This tutorial shows how to scrape Pagesjaunes emails into a reviewable CSV with the Pagesjaunes Emails Scraper for UScraper. You will prepare input URLs, import the workflow, set the export path, validate rows, and handle common blanks or security-challenge results before using the data for contact research.
Scope
Prerequisites for scraping Pagesjaunes emails
You need UScraper installed, the free Pagesjaunes Emails Scraper template, a small list of reviewed URLs, and a local folder for the CSV export. The input list can include Pagesjaunes detail pages, the business website URLs linked from those profiles, and related Facebook pages. Start with five to ten companies so the first run is easy to compare against the browser.
This is not a "scrape every company in France" workflow. It is a controlled URL loop for contact research, directory audits, local prospect list cleanup, and validation of websites or social pages already connected to a Pagesjaunes profile.
Before a commercial run, review the current Pagesjaunes legal notices and terms, the Pagesjaunes developer portal, and CNIL guidance on reuse of online directory data. This article is a technical runbook, not legal advice.
Email export is not consent. Keep your purpose, lawful basis, retention period, opt-out handling, and suppression process documented before importing any row into a CRM or outreach tool.
Workflow
How the Pagesjaunes email scraper works
The template is built around a known URL list, not open-ended pagination. The bundled project notes that some Pagesjaunes detail pages may show a 403 or security challenge, so the workflow treats the Pagesjaunes detail page, official website, and Facebook page as complementary sources for the same business.

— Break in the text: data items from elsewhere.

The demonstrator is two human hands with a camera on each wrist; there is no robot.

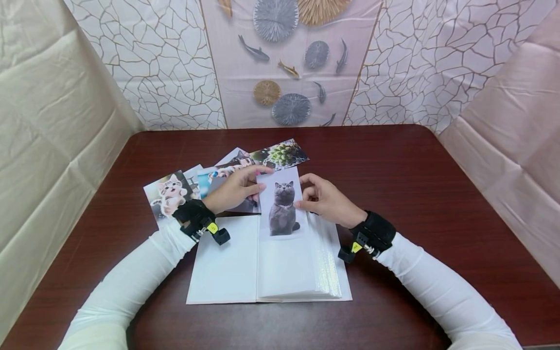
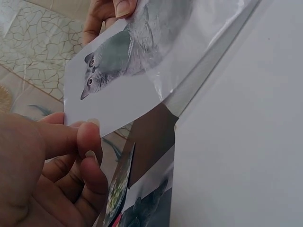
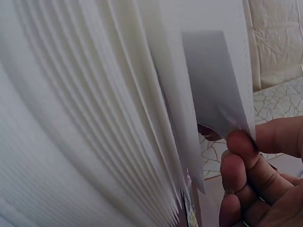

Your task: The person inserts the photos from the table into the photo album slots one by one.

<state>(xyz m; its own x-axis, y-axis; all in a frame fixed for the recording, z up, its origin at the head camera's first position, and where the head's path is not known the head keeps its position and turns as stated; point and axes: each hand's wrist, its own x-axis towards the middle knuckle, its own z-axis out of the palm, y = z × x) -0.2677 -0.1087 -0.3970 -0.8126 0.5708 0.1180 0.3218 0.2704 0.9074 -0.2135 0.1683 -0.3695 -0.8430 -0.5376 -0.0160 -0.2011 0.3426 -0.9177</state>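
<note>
A photo of a grey cat (image 1: 284,214) stands over the right side of an open white photo album (image 1: 225,262). In the left wrist view, the lower part of the cat photo (image 2: 113,61) lies inside a clear sleeve (image 2: 189,52), while its top end sticks out. My left hand (image 1: 234,189) pinches the photo's upper left corner between thumb and fingers. On the opposite edge, my right hand (image 1: 328,199) pinches the photo and sleeve, seen from behind in the right wrist view beside the fanned album pages (image 3: 94,104).
Several loose photos lie behind and left of the album, among them a kitten print (image 1: 168,194) and a succulent print (image 1: 280,154). The dark red table (image 1: 415,194) carries everything. Patterned cloth (image 1: 166,58) hangs behind it.
</note>
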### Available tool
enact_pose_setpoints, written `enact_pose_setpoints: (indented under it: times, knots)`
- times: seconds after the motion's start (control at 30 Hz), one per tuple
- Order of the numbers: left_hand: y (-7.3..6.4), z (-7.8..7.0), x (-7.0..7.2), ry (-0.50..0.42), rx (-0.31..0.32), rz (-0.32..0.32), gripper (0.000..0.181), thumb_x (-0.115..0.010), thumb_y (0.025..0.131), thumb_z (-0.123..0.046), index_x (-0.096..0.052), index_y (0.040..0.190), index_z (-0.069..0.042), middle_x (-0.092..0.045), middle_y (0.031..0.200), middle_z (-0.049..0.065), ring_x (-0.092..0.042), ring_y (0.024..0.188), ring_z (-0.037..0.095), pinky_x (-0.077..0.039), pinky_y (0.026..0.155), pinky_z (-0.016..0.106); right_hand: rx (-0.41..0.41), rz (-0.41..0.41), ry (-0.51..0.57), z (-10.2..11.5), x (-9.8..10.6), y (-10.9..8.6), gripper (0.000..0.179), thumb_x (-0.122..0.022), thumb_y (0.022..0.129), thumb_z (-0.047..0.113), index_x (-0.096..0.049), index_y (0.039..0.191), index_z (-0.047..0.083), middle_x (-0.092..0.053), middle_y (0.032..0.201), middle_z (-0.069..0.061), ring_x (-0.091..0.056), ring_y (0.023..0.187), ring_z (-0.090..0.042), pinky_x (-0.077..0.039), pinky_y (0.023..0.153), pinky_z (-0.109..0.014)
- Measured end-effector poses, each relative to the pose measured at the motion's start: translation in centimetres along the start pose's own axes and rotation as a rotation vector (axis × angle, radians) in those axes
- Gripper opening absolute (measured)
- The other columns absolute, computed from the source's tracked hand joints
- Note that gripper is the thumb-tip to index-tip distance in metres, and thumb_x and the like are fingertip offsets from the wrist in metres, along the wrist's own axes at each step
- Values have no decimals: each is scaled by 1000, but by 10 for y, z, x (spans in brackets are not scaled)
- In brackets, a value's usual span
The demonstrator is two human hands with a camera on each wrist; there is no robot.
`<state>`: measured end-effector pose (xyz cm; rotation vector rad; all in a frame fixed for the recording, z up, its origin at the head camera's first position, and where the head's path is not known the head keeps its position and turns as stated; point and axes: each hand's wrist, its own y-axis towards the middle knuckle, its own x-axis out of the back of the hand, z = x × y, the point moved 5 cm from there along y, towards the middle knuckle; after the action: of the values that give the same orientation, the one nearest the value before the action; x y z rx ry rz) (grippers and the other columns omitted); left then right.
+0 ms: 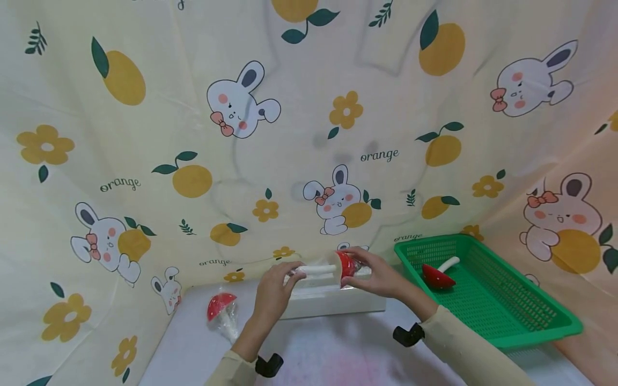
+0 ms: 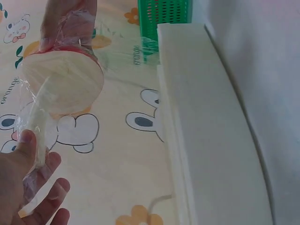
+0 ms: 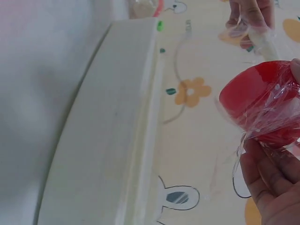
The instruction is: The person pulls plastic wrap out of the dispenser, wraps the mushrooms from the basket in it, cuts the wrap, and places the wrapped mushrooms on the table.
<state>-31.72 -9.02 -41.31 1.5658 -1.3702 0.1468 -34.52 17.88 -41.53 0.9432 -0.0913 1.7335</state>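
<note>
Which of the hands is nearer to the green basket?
Right. The right hand, at the red cap, is left of the green basket; the left hand, at the stem, is farther left.

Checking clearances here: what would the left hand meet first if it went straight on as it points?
The left hand would probably meet the red cap, just past the stem it pinches; depth is uncertain.

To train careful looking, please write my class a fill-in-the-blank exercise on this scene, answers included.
The left grip holds the stem of a wrapped mushroom; the right grip holds its red ____.
The basket holding another mushroom is coloured ____.
Altogether, the head view shows ____ mushrooms.
There, the second wrapped mushroom lies on the table to the ____ of both grips.
Missing words: cap; green; three; left.
</note>
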Motion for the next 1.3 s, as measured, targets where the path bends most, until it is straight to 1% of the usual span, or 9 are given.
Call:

| Block | What it does | What to verify |
|---|---|---|
Navigate | Opens each URL in navigate.urls[] | Replace the sample restaurant, website, and Facebook URLs. |
Wait for Page Load and Sleep | Gives dynamic pages time to render | Increase waits if rows are partial. |
Inject JavaScript | Scrolls to the bottom of the page | Confirm lazy-loaded footer, social, or contact sections appear. |
Wait for Element | Waits for body to exist | Keep this simple unless you customize per site. |
Structured Export | Writes the configured columns to CSV | Check filename, save folder, headers, and append mode. |
Loop Continue | Advances to the next URL | Stop if repeated rows or challenge pages dominate. |
Import the template
Open the related template page, download the JSON workflow, and import it into UScraper. Keep the block groups visible so load, interaction, extraction, and loop behavior stay easy to audit.
Replace the URL list
Paste your approved Pagesjaunes detail URLs, business websites, and Facebook URLs into the Navigate block. Keep a source spreadsheet beside the workflow so every exported row can be traced later.
Confirm the export path
Structured Export writes pagesjaunes_emails_scraper.csv with headers enabled and file mode set to append. Change the save location before each client, region, or campaign run.

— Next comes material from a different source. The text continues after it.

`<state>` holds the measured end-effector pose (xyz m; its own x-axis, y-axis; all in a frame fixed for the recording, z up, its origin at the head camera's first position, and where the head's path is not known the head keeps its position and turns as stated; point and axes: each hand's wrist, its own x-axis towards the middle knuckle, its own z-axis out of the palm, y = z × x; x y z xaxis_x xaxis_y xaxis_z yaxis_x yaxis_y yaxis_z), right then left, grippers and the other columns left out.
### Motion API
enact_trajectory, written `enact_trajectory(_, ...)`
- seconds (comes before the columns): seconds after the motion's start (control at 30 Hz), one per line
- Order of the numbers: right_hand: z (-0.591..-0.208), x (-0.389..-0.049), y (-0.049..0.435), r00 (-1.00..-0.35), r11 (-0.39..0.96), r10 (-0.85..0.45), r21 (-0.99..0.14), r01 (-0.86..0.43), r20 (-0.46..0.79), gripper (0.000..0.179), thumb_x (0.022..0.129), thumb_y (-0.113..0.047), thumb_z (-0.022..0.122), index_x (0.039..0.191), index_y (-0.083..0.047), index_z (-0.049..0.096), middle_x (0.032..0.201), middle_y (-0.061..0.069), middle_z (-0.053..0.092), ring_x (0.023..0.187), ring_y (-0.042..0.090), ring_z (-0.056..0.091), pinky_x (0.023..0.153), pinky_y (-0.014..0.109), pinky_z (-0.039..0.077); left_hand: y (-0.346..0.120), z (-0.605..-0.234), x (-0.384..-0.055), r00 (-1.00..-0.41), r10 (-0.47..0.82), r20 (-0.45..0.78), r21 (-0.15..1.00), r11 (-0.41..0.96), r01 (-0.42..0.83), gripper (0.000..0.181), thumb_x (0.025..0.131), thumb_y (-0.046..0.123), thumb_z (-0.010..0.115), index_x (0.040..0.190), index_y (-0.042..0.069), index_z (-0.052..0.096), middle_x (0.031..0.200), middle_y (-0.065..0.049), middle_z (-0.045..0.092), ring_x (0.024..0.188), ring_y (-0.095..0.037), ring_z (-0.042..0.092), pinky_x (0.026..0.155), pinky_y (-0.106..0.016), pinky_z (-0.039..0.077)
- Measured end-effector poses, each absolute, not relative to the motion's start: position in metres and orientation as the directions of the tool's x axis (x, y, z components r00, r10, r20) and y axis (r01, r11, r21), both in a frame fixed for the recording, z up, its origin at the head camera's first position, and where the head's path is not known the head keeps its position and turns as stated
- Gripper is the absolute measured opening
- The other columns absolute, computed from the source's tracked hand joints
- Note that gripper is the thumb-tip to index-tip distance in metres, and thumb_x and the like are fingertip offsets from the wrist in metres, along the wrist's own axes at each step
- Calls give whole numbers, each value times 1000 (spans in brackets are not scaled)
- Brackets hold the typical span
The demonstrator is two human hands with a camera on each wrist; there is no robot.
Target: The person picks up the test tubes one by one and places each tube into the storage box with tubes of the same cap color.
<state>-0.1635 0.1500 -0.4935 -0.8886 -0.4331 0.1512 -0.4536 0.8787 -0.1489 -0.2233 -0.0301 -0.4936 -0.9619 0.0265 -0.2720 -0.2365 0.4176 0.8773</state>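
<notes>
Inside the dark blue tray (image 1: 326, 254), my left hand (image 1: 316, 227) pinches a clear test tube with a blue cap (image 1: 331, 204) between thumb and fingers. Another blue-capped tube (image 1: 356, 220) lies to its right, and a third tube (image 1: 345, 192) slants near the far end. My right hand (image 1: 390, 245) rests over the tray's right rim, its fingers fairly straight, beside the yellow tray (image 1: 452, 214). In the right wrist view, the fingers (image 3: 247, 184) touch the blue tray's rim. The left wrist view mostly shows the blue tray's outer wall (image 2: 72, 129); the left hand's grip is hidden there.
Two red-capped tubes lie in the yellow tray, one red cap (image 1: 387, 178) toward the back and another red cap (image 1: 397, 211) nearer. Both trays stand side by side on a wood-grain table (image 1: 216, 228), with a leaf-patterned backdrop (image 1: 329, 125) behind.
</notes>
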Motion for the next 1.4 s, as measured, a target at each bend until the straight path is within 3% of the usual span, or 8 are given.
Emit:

Run a small validation batch
Start with five to ten URLs. Compare the exported names, emails, phone numbers, domains, and source URLs against the pages that UScraper opened.
Clean before outreach
Deduplicate companies, verify email ownership, remove generic or stale contacts, and review the error_message column before any sales or marketing use.
Export shape and JSON workflow sample
There is no separate CSV sample in the bundle, so the JSON workflow is the authoritative sample of the extraction design. The export is intentionally wide: contact fields, business context, social links, source URLs, and an error field all travel together.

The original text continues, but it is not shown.